Identifying customers’ wants and needs

Brainstorm as many possible features, functions, and task-based activities that customers would want to do. Look at the competition, survey and interview existing and former customers, review call center data, and interview stakeholders. These are your “What’s.”

For an informational-based website, most customer requirements are the tasks that users attempt, so a good task analysis can help identify these.

Here’s a selection of some tasks from the B2B electronics website:

· Find detailed technical specifications (like CPU and power consumption).

· Find and download drivers.

· Contact a salesperson.

· Have a personalized profile to save products I’m interested in.

· View products for an industry (for example, entertainment or medical).

· Share my purchase with others.

Identifying the voice of the customer

Ask customers to tell you what they think is important, not what you want them to think is important. An essential part of this step is realizing that everything can’t be important. If you ask customers and users what’s important, they will often tell you everything is important. You need a way to force users to choose which tasks are really important and which features are nice to have.

tip You can get sophisticated with conjoint analysis, but the fastest and easiest way to get a forced rank is to run a top-tasks analysis or a gap analysis, as explained in the previous sections.

Use the average importance rating or the percent of users who pick each task as the weights in the QFD. Use higher numbers to indicate higher importance, so if you use ranks, reverse them so a “1” represents the least important. The following table shows the relative rank and the percent of users who picked the task as one of their top five (out of 35 possible tasks) in a top-tasks survey.

Rank

% Who Picked

Tasks (the What)

1

80%

Find detailed technical specifications (like CPU and power consumption).

2

73%

Find and download drivers.

9

27%

Contact a salesperson.

19

1%

Save products I’m interested in to an account page.

12

13%

View products for an industry (for example, entertainment or medical).

25

1%

Share my purchases with others.

Identifying the How’s (the voice of the company)

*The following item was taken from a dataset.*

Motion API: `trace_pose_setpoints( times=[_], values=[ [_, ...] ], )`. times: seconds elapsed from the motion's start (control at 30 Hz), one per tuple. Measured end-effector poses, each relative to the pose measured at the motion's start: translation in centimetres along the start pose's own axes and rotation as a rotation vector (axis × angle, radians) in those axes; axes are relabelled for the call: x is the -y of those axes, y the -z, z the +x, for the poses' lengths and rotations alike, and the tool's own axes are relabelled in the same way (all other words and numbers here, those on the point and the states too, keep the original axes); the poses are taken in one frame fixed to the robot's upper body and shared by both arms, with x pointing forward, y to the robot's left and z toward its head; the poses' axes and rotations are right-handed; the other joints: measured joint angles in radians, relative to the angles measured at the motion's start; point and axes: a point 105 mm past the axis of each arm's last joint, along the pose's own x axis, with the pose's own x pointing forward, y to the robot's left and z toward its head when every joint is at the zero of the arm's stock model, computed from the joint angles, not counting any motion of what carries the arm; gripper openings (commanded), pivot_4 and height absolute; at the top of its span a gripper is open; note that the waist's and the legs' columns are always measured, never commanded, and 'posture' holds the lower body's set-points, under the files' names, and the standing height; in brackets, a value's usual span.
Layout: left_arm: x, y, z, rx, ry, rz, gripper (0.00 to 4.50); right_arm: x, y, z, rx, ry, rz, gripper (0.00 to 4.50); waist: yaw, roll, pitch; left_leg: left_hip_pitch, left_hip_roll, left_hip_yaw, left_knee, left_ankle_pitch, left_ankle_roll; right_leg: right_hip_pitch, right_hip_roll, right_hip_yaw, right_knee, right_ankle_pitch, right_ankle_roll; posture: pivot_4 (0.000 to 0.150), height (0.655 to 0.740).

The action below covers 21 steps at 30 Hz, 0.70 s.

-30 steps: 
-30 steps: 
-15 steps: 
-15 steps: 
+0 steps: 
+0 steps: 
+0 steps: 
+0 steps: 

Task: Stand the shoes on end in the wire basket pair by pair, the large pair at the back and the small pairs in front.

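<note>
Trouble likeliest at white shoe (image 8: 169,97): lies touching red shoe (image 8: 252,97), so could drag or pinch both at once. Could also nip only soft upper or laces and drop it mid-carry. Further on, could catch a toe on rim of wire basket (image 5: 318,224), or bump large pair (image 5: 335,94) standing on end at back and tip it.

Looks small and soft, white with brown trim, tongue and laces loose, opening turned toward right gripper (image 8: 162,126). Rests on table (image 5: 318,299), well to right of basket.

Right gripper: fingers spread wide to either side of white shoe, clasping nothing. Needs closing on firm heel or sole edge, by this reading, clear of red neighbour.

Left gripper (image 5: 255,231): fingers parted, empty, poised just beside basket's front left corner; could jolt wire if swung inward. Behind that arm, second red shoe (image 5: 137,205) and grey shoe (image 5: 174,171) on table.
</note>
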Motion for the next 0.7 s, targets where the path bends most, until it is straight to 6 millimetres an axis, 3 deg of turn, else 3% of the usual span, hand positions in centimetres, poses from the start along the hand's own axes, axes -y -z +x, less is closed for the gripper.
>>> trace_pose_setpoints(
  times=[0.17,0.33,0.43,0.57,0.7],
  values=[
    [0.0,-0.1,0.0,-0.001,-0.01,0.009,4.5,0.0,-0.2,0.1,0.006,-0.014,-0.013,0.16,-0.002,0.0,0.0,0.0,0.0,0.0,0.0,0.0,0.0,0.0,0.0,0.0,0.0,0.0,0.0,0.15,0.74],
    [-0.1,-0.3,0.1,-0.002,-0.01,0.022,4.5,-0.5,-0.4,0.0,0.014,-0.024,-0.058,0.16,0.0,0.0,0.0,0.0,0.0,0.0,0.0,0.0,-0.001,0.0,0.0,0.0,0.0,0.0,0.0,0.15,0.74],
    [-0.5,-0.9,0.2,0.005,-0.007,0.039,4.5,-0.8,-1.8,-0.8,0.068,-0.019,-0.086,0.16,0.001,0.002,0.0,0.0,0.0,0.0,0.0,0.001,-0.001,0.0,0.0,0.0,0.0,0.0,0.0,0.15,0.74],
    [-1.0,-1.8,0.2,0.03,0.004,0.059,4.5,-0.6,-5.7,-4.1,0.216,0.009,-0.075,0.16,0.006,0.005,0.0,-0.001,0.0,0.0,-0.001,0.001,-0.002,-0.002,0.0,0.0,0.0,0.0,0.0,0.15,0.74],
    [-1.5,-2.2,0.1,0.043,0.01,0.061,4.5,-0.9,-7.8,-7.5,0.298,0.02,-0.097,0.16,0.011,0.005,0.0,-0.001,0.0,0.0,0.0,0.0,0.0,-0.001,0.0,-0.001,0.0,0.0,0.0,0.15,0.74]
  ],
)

Either use existing lists of enhancements and fixes or generate a new list based on the customer rankings.

The following are some example “How’s” for the electronics website:

· Integrate Facebook and Twitter into the product pages to promote sharing.

· Improve the search function and search results.

· Integrate product videos.

· Provide 3D rotation of products.

· Add a customization feature.

· Add a Filter by Location.

· Integrate detailed product specs and drivers from the main product page.

Building the relationship between the customer and company voices

Next determine how each “How” impacts each customer “What,” using the following scale:

· 9 = Direct and strong relationship

· 3 = Moderate relationship

· 1 = Weak/Indirect relationship

· Blank = no relationship

The 1's, 3's, and 9's are mostly a convention and help accentuate the differences when you prioritize. Place each value in the cell where the “What” and the “How” meet, and leave the cell blank if there’s no relationship.

In the example, “Integrate Facebook and Twitter buttons into the product pages” has a strong association with “Share my purchases with others.” Something like product videos will probably have a modest impact on detailed specifications because users could view the products to get a better sense of size and even see what external ports are supported.

Figure 13-4 shows the “What’s” and the “How’s” and the relationships between the two in the cells, with higher numbers indicating a stronger relationship, and blank cells meaning no relationship.

Generating priorities

Multiply the importance by the relationship and add up each sum in the “How” columns. The sum of each column represents the overall magnitude that each feature/function will have on the customer. Higher numbers represent more of an impact.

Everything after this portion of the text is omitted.